All the Shah's Men: An American Coup and the Roots of Middle East Terror is a book written by American journalist Stephen Kinzer.  The book discusses the 1953 Iranian coup d'état backed by the U.S. Central Intelligence Agency (CIA) in which Mohammed Mossadegh, Iran's democratically elected prime minister, was overthrown by Islamists supported by American and British agents (chief among them Kermit Roosevelt) and royalists loyal to Shah Mohammad Reza Pahlavi.

Summary 
In 1933 Reza Shah signed a deal selling Iranian oil extraction rights to the Anglo-Persian Oil Company, later called British Petroleum (BP). Though Iran was officially neutral at the start of World War II, its monarch was friendly towards the Axis. Following the 1941 Allied Invasion of Iran, Reza Shah was forced to abdicate in favour of his son Mohammad Reza Shah, who upheld the oil agreement with APOC, which by then had been renamed the "Anglo-Iranian Oil Company". When the first democratically elected parliament and prime minister in Iran took power in 1950 they planned to seize the oil assets in Iran that had been developed by the British, violating the still running oil contract with British Petroleum. The British government followed to court in the Hague's International Court, lost the case against Iran's new government and reacted by blockading the Persian Gulf, the Strait of Hormuz, halting Iran's trade and economy. At this point Mohammad Reza Shah escaped Iran and took refugee in the West and the whole power went into hands of the elected government led by Mohammad Mosaddegh.

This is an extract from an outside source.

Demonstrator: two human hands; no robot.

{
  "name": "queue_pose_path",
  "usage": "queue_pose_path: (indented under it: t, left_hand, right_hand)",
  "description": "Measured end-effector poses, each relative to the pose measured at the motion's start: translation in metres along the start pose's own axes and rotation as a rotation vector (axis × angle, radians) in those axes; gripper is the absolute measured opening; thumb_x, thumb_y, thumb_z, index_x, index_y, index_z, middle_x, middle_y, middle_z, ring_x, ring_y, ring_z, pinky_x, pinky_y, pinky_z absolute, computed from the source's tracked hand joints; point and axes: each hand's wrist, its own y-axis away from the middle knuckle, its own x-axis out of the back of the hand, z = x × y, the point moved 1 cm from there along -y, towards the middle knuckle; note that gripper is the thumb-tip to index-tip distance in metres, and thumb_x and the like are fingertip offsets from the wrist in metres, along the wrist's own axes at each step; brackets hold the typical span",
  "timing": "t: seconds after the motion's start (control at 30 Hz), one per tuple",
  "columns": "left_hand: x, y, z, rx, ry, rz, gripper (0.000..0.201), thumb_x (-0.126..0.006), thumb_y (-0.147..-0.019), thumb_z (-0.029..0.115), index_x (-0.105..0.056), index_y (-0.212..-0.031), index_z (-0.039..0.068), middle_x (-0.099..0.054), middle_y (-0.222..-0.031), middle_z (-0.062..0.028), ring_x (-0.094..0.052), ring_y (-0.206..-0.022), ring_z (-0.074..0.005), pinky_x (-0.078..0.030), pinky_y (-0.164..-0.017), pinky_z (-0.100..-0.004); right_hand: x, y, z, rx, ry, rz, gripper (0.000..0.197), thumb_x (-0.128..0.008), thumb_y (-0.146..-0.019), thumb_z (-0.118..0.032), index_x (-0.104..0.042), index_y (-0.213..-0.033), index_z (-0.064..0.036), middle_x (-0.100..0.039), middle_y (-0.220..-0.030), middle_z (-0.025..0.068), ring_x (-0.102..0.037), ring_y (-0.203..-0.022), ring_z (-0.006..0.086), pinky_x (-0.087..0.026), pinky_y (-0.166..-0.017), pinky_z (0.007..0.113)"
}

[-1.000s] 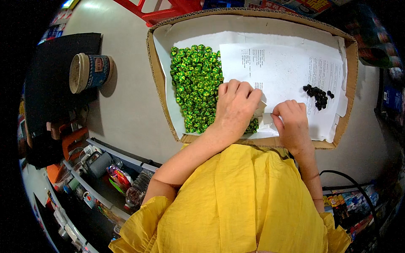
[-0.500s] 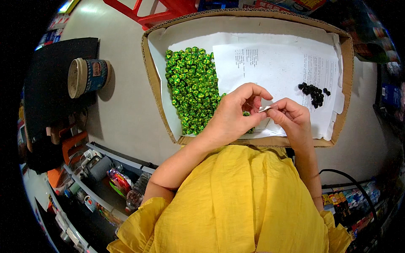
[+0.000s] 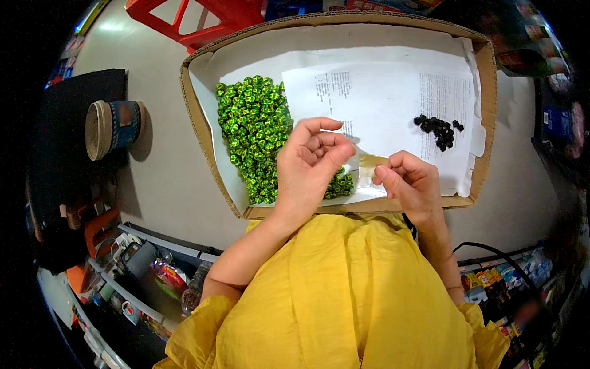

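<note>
Hold the small wrapper (image 3: 369, 165) taut between both hands above the near edge of the cardboard tray (image 3: 203, 132) and peel it evenly. The left hand (image 3: 310, 163) has its fingers curled together, pinching the wrapper's left end; the right hand (image 3: 412, 181) pinches the right end likewise. Green wrapped candies (image 3: 252, 132) lie heaped left; dark unwrapped pieces (image 3: 439, 128) sit right on the paper sheet (image 3: 393, 92).

Brown cardboard tray (image 3: 195, 117) centre; printed white sheets (image 3: 393, 104) inside; round canister (image 3: 110, 128) left, blue-labelled.
</note>
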Motion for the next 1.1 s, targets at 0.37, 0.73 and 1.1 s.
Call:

The US was concerned that Iranian Prime Minister Mohammad Mosaddegh was seeking help from the local superpower, the Soviet Union, against Britain. The Eisenhower administration agreed with British Prime Minister Winston Churchill's government to restore the pro-Western Shah to power. In the summer of 1953, the CIA and Britain's MI6 arranged a coup in Tehran. Mossadegh was successfully overthrown and spent the rest of his life on his country estate under house arrest, and Iran remained a staunch Cold War ally of the West. After more than 20 years of the Shah's rule, there was a bloody revolution in 1979 and brought into power an Islamic republic, which has ruled ever since.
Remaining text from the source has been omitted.